Getting Started¶
Installation¶
Rasteret requires Python 3.12 or later.
Add extras as needed:
uv pip install "rasteret[xarray]" # + xarray output
uv pip install "rasteret[torchgeo]" # + TorchGeo for ML pipelines
uv pip install "rasteret[aws]" # + requester-pays buckets (Landsat, NAIP)
Combine extras: uv pip install "rasteret[xarray,aws]"
All extras
| Extra | What it adds | When you need it |
|---|---|---|
xarray |
xarray | get_xarray() output |
torchgeo |
TorchGeo >=0.9.0 |
ML training pipelines |
aws |
boto3 | Requester-pays buckets (Landsat, NAIP) - credential resolution via boto3 |
azure |
planetary-computer | Planetary Computer signed URLs |
earthdata |
requests | Earthdata / DAAC auth (temporary S3 credentials) |
dev |
pytest, ruff, pre-commit | Running tests and linting |
docs |
mkdocs + plugins | Building documentation locally |
Verify the installation:
Running notebooks¶
Jupyter runs each notebook in a kernel, a separate Python process. To use your Rasteret environment as a kernel:
uv pip install ipykernel
python -m ipykernel install --user --name rasteret --display-name "Rasteret"
Then select the Rasteret kernel when you open a notebook.
marimo manages dependencies inline, no kernel
registration needed. Just uv pip install marimo alongside Rasteret
and run marimo edit notebook.py.
VS Code auto-detects virtual environments.

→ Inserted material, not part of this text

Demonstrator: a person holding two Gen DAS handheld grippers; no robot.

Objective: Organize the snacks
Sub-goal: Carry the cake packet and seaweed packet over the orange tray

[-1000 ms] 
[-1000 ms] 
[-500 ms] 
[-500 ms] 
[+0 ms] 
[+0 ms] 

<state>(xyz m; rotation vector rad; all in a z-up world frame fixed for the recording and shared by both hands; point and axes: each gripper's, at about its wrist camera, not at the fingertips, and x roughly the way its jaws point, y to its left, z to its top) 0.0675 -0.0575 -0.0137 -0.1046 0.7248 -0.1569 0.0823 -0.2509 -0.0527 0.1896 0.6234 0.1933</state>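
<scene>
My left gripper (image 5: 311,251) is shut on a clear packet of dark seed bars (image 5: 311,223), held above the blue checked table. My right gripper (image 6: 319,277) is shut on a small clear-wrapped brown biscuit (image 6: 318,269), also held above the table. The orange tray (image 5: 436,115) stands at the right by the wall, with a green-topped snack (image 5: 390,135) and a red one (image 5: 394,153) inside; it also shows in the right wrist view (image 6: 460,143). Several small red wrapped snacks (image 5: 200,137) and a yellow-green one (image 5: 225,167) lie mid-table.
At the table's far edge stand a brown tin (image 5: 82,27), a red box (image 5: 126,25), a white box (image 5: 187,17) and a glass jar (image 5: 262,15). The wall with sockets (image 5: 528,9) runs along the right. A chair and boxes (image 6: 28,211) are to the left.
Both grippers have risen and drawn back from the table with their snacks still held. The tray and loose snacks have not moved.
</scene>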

Open a .ipynb file,
click the kernel picker (top-right), and select the Python interpreter
from your Rasteret venv.
Key concepts¶
- Collection - a local Parquet index of raster scenes + cached COG headers. Build, filter, read, share.
- Catalog - the registry of known data sources (Sentinel-2, Landsat, NAIP, ...). What
build()looks up. - Workspace - the directory where Collections are cached (
~/rasteret_workspace/by default).
Browse the catalog¶
Before building, see what's available:
$ rasteret datasets list
ID Name Coverage Auth
earthsearch/sentinel-2-l2a Sentinel-2 Level-2A global none
earthsearch/cop-dem-glo-90 Copernicus DEM 90m global none
earthsearch/landsat-c2-l2 Landsat Collection 2 Level-2 global required
earthsearch/naip NAIP north-america required
earthsearch/cop-dem-glo-30 Copernicus DEM 30m global none
pc/io-lulc-annual-v02 ESRI 10m Land Use/Land Cover global required
pc/esa-worldcover ESA WorldCover global required
aef/v1-annual AlphaEarth Foundation Embeddings global none
...
Pick any dataset ID and pass it to build() in the next section. For data not
in the catalog, use build_from_stac() or build_from_table(), or
add it to the catalog
so the whole community benefits.
Quick start¶
1. Build a Collection¶
import rasteret
collection = rasteret.build(
"earthsearch/sentinel-2-l2a",
name="s2-bangalore",
bbox=(77.5, 12.9, 77.7, 13.1),
date_range=("2024-01-01", "2024-06-30"),
)
collection
# Collection('s2-bangalore', source='sentinel-2-l2a', bands=13, records=42, crs=32643, 2024-01-01..2024-06-30)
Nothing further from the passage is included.